INTERDIT AUX PLUS DE 18 ANS
Vous l'aurez compris, le jeu s'adresse plus aux débutants qu'aux joueurs acharnés ayant déjà retourné Diablo 3, Path of Exile et Grim Dawn. Naturellement, on pourra voir dans tout cela plutôt une qualité ou un défaut, selon la catégorie à laquelle on appartient. Le jeu se dote tout de même de quelques bonnes idées objectivement sympathiques, comme ce cochon qui reprend le rôle du gobelin au trésor de Diablo 3, ces mignonnes petites clés vivantes qui profitent du moindre affrontement pour nous échapper et revenir à leur point initial, ou encore les chariots de la mine qui nous occasionnent des dégâts si on reste sur leur chemin. Hélas, les friandises de ce genre ne sont pas très nombreuses. Le jeu tente tout de même de séduire les joueurs plus aguerris grâce à un double système de difficulté. Le premier permet de boucler l'aventure en trois modes successifs (nommés "par défaut", "aventure" et "apocalypse"), tandis qu'à l'intérieur d'un mode donné, il est possible d'appliquer un multiplicateur de difficulté différent à chaque mission, afin d'obtenir du meilleur loot. Tout cela n'empêche pas Minecraft Dungeons de tomber dans le syndrome du "petit jeu", puisqu'il faut moins de cinq heures pour terminer l'aventure dans le mode de difficulté par défaut.

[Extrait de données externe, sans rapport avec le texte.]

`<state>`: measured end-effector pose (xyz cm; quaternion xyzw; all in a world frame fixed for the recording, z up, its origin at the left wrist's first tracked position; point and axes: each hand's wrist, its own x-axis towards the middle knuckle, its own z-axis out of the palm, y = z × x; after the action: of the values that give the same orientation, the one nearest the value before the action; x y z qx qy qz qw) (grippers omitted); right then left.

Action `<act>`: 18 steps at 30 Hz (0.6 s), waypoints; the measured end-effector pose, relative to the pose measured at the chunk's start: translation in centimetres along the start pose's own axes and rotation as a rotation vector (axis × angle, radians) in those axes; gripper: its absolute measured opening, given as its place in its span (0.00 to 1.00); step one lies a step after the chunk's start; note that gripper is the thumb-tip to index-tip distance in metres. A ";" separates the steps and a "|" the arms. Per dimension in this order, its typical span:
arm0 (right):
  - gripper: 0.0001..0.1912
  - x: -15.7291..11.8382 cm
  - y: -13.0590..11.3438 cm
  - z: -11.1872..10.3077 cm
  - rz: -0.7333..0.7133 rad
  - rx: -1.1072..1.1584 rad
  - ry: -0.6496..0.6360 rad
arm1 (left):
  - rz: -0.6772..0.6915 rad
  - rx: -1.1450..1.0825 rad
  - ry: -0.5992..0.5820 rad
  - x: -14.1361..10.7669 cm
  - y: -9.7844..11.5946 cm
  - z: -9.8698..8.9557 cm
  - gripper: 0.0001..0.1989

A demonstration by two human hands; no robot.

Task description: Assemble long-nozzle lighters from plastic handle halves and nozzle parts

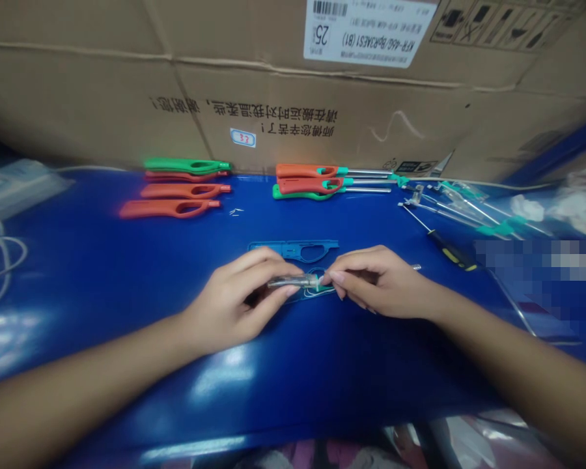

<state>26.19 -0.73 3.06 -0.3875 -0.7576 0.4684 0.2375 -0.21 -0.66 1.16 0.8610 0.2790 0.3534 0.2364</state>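
Observation:
My left hand (239, 296) and my right hand (376, 283) meet over the middle of the table, both pinching a slim metal lighter tube (293, 281) with a small teal fitting at its right end. Just beyond my fingers lies a blue plastic lighter shell (293, 250). Under the hands, a thin, clear-looking loop of wire (317, 293) rests on a teal piece, partly hidden. Past my right hand's fingers, a screwdriver with a yellow and black handle (454, 252) lies on the table.
Finished-looking orange and green lighter bodies (168, 208) lie in rows along the back, against a large cardboard carton (273, 98). Metal tube parts (469, 210) are heaped at the back right. A white cable coil (0, 254) sits at far left.

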 end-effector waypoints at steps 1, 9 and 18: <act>0.14 0.0 -0.2 0.0 0.020 0.013 -0.007 | 0.008 -0.003 -0.001 0.0 0.1 0.0 0.10; 0.11 0.1 -0.4 0.4 0.264 0.217 -0.025 | -0.029 0.013 -0.069 -0.2 0.1 0.3 0.09; 0.10 -0.1 -0.2 0.6 0.221 0.215 -0.027 | -0.043 0.036 -0.027 0.2 0.2 0.3 0.08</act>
<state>25.69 -1.17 2.98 -0.4348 -0.6588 0.5753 0.2146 0.16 -0.70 1.17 0.8637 0.3005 0.3316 0.2319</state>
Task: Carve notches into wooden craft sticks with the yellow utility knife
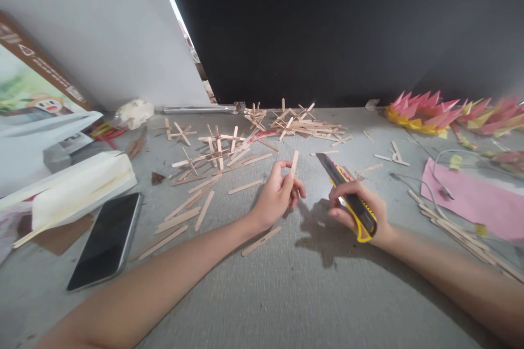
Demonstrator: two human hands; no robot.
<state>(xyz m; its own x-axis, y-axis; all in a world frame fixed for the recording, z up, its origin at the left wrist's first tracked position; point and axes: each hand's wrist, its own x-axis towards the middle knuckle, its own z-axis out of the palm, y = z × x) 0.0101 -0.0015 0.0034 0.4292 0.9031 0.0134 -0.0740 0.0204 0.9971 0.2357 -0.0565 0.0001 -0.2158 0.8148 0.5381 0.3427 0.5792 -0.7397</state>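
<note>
Your left hand [275, 196] pinches a pale, flat wooden craft stick [294, 162], its rounded end pointing up above the thumb. Your right hand [375, 208], well apart from the left, is closed around a yellow-and-black plastic utility knife [336, 173], its dark tip pointing up and to the left. Both the stick and the knife are held above the grey, textured tabletop [270, 300], in front of you.

Beyond your left hand stand crossed wooden stick pieces [220, 148], and farther back and to the right lies a heaped pile of pale wooden sticks [323, 128]. One loose wooden stick [261, 241] lies just below your left wrist. A black rectangular smartphone [105, 242] lies left of your left forearm. On the right, a thin grey cable [433, 174] crosses a pink paper sheet [470, 202], with spiky pink-and-yellow folded paper [426, 113] behind it.
</note>
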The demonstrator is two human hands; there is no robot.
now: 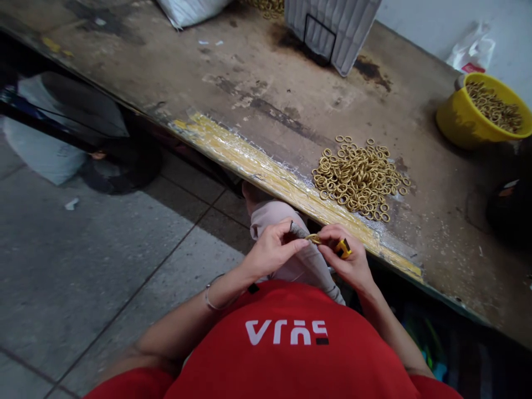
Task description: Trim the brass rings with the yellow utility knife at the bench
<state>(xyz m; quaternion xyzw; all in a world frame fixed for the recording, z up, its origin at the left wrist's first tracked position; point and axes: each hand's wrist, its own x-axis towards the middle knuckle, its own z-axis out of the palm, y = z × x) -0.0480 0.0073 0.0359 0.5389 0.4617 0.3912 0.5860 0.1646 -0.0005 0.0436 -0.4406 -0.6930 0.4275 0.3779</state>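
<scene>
Close in front of my body, both hands meet over my lap by the table edge. Brass-coloured rings (313, 239) are pinched between them; how many I cannot tell. My left hand (272, 249) is closed on the rings from the left, with a grey finger cover (297, 229) on one finger. From the right, my right hand (347, 257) grips them too, and a yellow and black piece (343, 249) sits at its fingers, perhaps a small cutter. Just beyond the hands, a pile of loose brass-coloured rings (359, 174) lies on the worn table (266, 83).
A yellow bucket (457, 119) full of rings stands at the right. Toward the back are a grey ribbed container (328, 27), a white sack (191, 11) and more rings (268, 6). Yellow tape (249, 158) covers the table's front edge. White bags (62, 127) stand on the floor at left.
</scene>
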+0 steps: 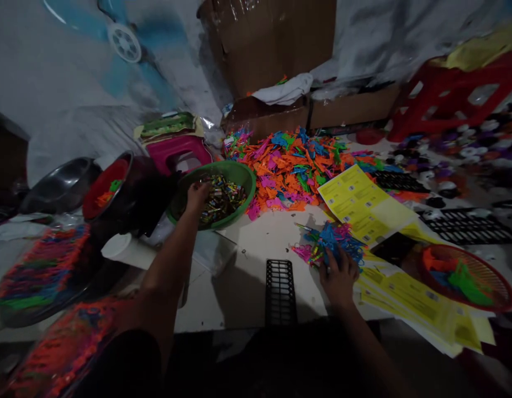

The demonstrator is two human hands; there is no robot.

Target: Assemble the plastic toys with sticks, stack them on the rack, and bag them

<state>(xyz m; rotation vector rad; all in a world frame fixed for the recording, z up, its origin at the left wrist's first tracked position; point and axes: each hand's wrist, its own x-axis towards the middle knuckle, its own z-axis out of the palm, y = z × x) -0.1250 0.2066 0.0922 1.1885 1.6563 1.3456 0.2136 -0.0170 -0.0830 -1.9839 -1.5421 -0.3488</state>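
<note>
My left hand (198,196) reaches into a green bowl (251,190) of small, shiny multicoloured pieces (223,203). Its fingers are curled together at the bowl's left side; whatever they may hold is too small to make out. Spread fingers of my right hand (339,276) rest on a small heap of blue and pink plastic pieces (336,236), some with shiny parts among them. Between my hands, near the table's front edge, a black slotted plastic rack (280,290) lies flat.
Behind the bowl spreads a large pile of bright plastic pieces (293,166). Yellow printed sheets (359,204) and a red basket (498,287) lie to the right. On the left are a white roll (125,250), metal bowls (61,179) and bagged colourful pieces (44,265). Cardboard boxes (276,50) stand behind.
</note>
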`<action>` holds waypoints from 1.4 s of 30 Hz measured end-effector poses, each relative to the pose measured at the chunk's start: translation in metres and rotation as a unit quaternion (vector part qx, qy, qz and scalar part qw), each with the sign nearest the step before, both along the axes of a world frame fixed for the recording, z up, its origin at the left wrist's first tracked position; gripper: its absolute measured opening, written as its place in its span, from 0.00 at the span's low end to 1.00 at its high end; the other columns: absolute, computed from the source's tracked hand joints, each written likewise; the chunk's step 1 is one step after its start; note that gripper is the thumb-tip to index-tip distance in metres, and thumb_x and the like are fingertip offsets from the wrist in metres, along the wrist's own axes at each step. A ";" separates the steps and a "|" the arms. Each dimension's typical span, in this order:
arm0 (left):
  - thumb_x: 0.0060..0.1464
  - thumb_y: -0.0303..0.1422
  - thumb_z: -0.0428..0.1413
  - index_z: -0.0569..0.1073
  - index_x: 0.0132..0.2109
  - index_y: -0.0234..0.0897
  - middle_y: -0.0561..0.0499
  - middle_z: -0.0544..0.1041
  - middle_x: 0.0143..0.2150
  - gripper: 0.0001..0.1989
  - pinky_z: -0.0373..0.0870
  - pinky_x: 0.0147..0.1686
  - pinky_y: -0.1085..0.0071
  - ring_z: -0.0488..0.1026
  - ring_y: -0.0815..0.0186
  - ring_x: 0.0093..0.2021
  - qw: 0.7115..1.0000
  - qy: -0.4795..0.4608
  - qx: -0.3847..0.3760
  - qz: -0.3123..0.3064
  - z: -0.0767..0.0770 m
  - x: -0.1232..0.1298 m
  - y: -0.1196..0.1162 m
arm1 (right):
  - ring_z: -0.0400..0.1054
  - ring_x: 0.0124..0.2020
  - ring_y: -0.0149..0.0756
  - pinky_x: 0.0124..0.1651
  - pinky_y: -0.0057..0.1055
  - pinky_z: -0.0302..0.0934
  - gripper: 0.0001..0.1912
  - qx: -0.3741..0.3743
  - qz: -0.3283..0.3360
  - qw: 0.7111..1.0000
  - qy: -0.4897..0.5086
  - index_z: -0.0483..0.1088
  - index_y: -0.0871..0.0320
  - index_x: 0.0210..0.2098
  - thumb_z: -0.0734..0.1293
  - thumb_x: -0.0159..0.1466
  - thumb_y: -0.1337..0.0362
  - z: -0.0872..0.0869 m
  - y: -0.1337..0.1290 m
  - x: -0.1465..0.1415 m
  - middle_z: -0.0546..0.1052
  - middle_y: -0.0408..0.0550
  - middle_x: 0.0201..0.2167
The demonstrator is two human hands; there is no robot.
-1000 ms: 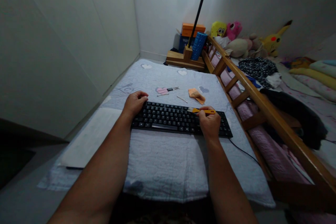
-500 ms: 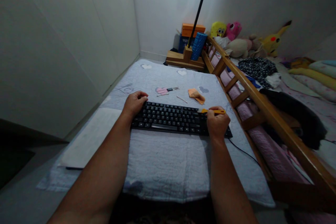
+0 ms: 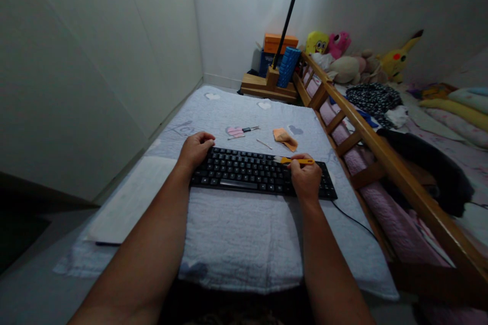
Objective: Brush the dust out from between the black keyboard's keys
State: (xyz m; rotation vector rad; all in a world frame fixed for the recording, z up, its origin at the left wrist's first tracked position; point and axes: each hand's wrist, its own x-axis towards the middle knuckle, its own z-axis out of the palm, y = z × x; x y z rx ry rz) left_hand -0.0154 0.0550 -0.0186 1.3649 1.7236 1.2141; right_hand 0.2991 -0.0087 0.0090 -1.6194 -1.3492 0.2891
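A black keyboard (image 3: 244, 171) lies on the cloth-covered table. My left hand (image 3: 196, 150) grips its upper left corner, fingers closed at the edge. Over the right part of the keys, my right hand (image 3: 307, 175) is closed around a yellow-handled brush (image 3: 303, 161), whose pale tip points left onto the upper keys. Beyond the keyboard lie an orange cloth (image 3: 285, 139), a cotton swab (image 3: 264, 143), another swab (image 3: 236, 137) and a small dark-handled tool (image 3: 250, 129).
A pale flat sheet (image 3: 129, 200) lies at the table's left. The keyboard's cable (image 3: 354, 220) runs right towards a wooden bed rail (image 3: 366, 147). At the back, a black pole (image 3: 290, 12) rises from a wooden base, beside a blue roller (image 3: 288, 67).
My right hand has moved left along the keyboard with the brush, uncovering more of the right-hand keys. My left hand has stayed at the corner.
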 end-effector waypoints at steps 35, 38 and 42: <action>0.42 0.37 0.60 0.79 0.35 0.38 0.51 0.76 0.29 0.11 0.67 0.40 0.64 0.71 0.61 0.33 1.000 0.001 -0.001 -0.001 -0.001 -0.001 0.002 | 0.70 0.26 0.40 0.36 0.34 0.63 0.07 0.035 -0.096 0.993 -0.060 0.72 0.54 0.26 0.62 0.55 0.61 -0.001 0.004 0.017 0.77 0.46 0.23; 0.42 0.37 0.60 0.79 0.35 0.38 0.52 0.75 0.29 0.12 0.66 0.40 0.64 0.70 0.61 0.33 1.000 -0.004 -0.002 -0.003 -0.003 -0.001 0.003 | 0.71 0.26 0.40 0.36 0.34 0.63 0.06 0.038 -0.096 0.994 -0.026 0.72 0.54 0.27 0.63 0.54 0.62 0.000 0.003 0.016 0.76 0.45 0.22; 0.42 0.38 0.59 0.79 0.34 0.38 0.52 0.76 0.29 0.11 0.66 0.40 0.64 0.70 0.61 0.33 1.000 -0.007 -0.002 -0.004 -0.002 0.000 0.002 | 0.71 0.25 0.38 0.34 0.32 0.65 0.08 0.029 -0.016 0.996 0.081 0.73 0.56 0.30 0.63 0.55 0.61 0.002 0.001 0.006 0.77 0.44 0.22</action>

Et la simplicité globale de l'expérience ne donne pas forcément envie de recommencer dans les modes supérieurs.
Tout cela n'empêche pas Minecraft Dungeons de tomber dans le syndrome du "petit jeu", puisqu'il faut moins de cinq heures pour terminer l'aventure dans le mode de difficulté par défaut.
Le plus irritant reste que des contenus téléchargeables payants sont déjà prévus puisque le jeu nous gratifie du message "deux nouvelles aventures seront bientôt disponibles à l'achat" sur la carte principale. Petite cerise moisie sur le gâteau, on a droit à quelques rares bugs (porte qui refuse de s'ouvrir, personnage qui reste suspendu dans le vide…) mais surtout à une localisation française indigne d'un grand éditeur. L'assignation des touches dans le menu d'options s'appelle "liaisons clés" (traduction littérale de "key bindings"), un menu nous parle de "rotation" au lieu de "roulade", un autre affiche la phrase "les récompenses sont ultra forts" et l'un des premiers messages que vous verrez en jeu sera "Vous a ramassé Epée". Voilà qui fait un peu tâche pour un éditeur de la taille de Microsoft. Au final, l'impression générale qui se dégage de Minecraft Dungeons est celle d'un petit action-RPG sympa, notamment pour les plus jeunes, mais pas suffisamment fouillé pour devenir aussi légendaire que le Minecraft original.